A House Called Askival by @MerrynGlover #review

A House Called Askival by [Glover, Merryn]

A House Called Askival tells the story of three generations of an American family living through turbulent times in India and is as colourful as its cover suggests. In a few days it will be 70 years since Indian independence from Great Britain and the violence that followed during the Partition of India and Pakistan. I have always been really interested in how people from Britain – or in this case America – adapted to life in such a culturally different place. My Grandad was in the Forces and spent some time in Rawalpindi (now in modern day Pakistan) between the wars and I always think it must have been such an alien place for him, a young man from Edinburgh, but also an amazing experience. I don’t know much about his time there sadly but am hoping to find out something from my aunt.

 

Grandad Cowe India c1920
My Grandad c1920

Anyway, onto the book. The story begins with Ruth Connor returning reluctantly to an India she left over 20 years before. Her father is gravely ill and she is going back to spend his final days with him. Ruth was always the rebel in the family, knowing she came a poor second to her parents’ work in hospitals in and mission work. In his turn, her father James was the son of American missionaries and lived through the turbulent times of Indian Independence and Partition. This is an epic story which covers almost 70 years of India’s history in a very compelling and emotionally engaging novel.

Merryn Glover’s novel transported me to India. So vividly does she write about the colours, the smells, the sights, the tastes that as I was reading I genuinely had a sense of being right there with Ruth and James. The real events described through the eyes of her fictional characters made those events truly come to life. The author does not shy away from honest depictions of the horrors and atrocities carried out by all sides in the bloodshed following Independence and also in the anti-Sikh riots of 1984, experienced by a young Ruth. Yet it is clear that even in those troubled times, there was also great humanity shown by people of all religions, often to those considered enemies.

As well as covering the historical aspect of Indian life, A House Called Askival also examines the relationships within families, the expectations, perceived betrayals, the hurts and forgiveness. James and Ruth have a very complex relationship and it was poignant to read about them finally beginning to come to terms with their past differences and express their love for each other. The relationships between the Indians the family employed, worked with and were friends with were also convincingly portrayed, and again these relationships could be fraught and complicated.

A House Called Askival is a wonderfully involving, moving and enlightening novel. The sense of time and place is so well depicted and the characters are perfectly drawn. While I was reading, I felt as though I was living through the traumas and triumphs alongside the characters. It reads as a moving tribute to India with its struggle for peace and independence echoed in the characters’ lives too.

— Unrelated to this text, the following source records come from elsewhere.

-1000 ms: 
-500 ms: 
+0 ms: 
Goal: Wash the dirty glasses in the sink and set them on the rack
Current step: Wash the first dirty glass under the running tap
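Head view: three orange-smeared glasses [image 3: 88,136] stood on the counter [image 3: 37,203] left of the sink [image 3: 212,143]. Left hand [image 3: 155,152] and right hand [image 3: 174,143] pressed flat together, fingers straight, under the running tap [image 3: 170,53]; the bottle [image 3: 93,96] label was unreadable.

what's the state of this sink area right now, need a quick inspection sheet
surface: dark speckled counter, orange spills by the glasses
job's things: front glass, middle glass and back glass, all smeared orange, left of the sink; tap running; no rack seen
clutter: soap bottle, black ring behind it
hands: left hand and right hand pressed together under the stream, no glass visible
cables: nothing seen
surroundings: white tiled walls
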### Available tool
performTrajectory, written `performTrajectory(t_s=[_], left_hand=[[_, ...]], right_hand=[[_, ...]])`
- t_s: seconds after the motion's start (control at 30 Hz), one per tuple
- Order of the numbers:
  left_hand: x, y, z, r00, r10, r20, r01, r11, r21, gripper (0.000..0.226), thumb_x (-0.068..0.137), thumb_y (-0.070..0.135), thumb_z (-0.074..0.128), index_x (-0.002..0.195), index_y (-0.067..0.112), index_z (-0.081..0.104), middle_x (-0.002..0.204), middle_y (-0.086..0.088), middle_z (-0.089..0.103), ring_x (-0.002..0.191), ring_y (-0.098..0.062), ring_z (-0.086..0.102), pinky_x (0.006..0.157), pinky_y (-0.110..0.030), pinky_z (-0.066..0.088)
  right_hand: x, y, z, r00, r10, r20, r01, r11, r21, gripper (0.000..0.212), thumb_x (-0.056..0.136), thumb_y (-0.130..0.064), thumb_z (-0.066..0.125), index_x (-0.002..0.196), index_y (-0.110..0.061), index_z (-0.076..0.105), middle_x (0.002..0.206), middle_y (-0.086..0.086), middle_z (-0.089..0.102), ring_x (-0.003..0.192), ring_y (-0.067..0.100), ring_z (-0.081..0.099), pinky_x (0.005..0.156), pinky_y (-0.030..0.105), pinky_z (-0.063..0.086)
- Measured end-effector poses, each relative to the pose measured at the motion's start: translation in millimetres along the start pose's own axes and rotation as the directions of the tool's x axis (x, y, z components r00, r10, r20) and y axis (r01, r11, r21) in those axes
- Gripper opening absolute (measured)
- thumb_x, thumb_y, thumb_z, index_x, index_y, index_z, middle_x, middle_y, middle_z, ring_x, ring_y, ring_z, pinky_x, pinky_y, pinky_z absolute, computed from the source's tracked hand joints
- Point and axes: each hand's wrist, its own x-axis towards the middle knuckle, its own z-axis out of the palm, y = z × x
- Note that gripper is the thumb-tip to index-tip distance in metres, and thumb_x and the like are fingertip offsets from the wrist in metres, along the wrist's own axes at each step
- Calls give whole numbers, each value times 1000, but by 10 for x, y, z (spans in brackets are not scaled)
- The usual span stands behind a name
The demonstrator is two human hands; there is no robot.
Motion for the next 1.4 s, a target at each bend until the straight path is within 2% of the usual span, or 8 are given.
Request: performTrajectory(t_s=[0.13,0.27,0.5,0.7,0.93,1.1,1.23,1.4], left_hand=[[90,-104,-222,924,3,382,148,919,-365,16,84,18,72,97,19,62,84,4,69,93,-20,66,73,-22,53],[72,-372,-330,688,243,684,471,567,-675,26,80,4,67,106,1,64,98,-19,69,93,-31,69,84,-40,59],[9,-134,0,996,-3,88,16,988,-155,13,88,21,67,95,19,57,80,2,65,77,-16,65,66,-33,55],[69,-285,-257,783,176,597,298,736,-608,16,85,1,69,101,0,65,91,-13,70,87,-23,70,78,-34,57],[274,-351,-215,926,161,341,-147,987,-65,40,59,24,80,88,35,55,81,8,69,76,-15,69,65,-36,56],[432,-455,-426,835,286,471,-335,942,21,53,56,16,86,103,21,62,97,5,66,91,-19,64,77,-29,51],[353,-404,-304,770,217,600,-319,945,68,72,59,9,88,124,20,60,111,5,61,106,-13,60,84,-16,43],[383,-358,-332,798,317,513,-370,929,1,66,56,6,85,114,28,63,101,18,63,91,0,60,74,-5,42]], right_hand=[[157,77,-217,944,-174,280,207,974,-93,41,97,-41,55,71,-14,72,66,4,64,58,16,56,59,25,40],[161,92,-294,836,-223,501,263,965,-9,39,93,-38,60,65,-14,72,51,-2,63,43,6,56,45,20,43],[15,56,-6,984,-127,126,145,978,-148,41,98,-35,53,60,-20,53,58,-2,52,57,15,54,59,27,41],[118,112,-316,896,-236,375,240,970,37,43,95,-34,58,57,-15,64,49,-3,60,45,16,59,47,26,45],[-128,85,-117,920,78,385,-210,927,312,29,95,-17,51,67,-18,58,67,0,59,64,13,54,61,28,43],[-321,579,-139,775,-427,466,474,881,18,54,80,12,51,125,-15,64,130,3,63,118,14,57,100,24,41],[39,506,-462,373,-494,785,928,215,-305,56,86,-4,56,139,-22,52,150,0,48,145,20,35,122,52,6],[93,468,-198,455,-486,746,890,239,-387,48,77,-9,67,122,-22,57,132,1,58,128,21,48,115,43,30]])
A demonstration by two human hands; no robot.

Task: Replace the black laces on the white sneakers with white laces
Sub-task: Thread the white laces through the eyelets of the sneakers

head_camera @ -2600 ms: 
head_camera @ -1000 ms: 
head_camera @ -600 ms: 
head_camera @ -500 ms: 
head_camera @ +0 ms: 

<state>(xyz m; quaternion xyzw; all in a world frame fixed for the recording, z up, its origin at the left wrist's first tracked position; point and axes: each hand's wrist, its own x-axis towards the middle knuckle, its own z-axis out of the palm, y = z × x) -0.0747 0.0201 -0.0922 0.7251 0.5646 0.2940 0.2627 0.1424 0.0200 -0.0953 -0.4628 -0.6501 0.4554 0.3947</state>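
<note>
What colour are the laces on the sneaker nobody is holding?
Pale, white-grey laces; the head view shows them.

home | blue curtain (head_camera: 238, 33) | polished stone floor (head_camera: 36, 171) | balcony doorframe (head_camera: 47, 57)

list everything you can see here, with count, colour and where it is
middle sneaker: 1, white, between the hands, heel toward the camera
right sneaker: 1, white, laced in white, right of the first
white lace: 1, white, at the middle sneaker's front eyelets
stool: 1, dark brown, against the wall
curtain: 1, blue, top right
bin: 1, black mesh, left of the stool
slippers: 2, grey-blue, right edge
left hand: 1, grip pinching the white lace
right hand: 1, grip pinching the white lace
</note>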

A House Called Askival will be re-released on Kindle at midnight on the 14th/15th of August, which is the 71st Anniversary of the Independence and Partition of Pakistan and India. You can order a copy online here.

From the back of the book

An elegant, moving and heartfelt love letter to the sights, sounds and tastes of northern India told through the enthralling story of the troubled relationship between a father and daughter stretching from Partition to the present day. James Connor is a man who, burdened with guilt following a tragic event in his youth, has dedicated his life to serving India. Ruth Connor is his estranged daughter who, as a teenager, always knew she came second to her parents’ missionary vocation and rebelled, with equally tragic consequences. After 24 years away, Ruth finally returns to Askival, the family home in Mussoorie, a remote hill station in the Northern State of Uttarakhand, to tend to her dying father. There she must face the past and confront her own burden of guilt if she is to cross the chasm that has grown between them. In this extraordinary and assured debut, Merryn Glover draws on her own upbringing as a child of missionary parents in Uttarakhand to create this sensitive, complex, moving and epic journey through the sights, sounds and often violent history of India from Partition to the present day.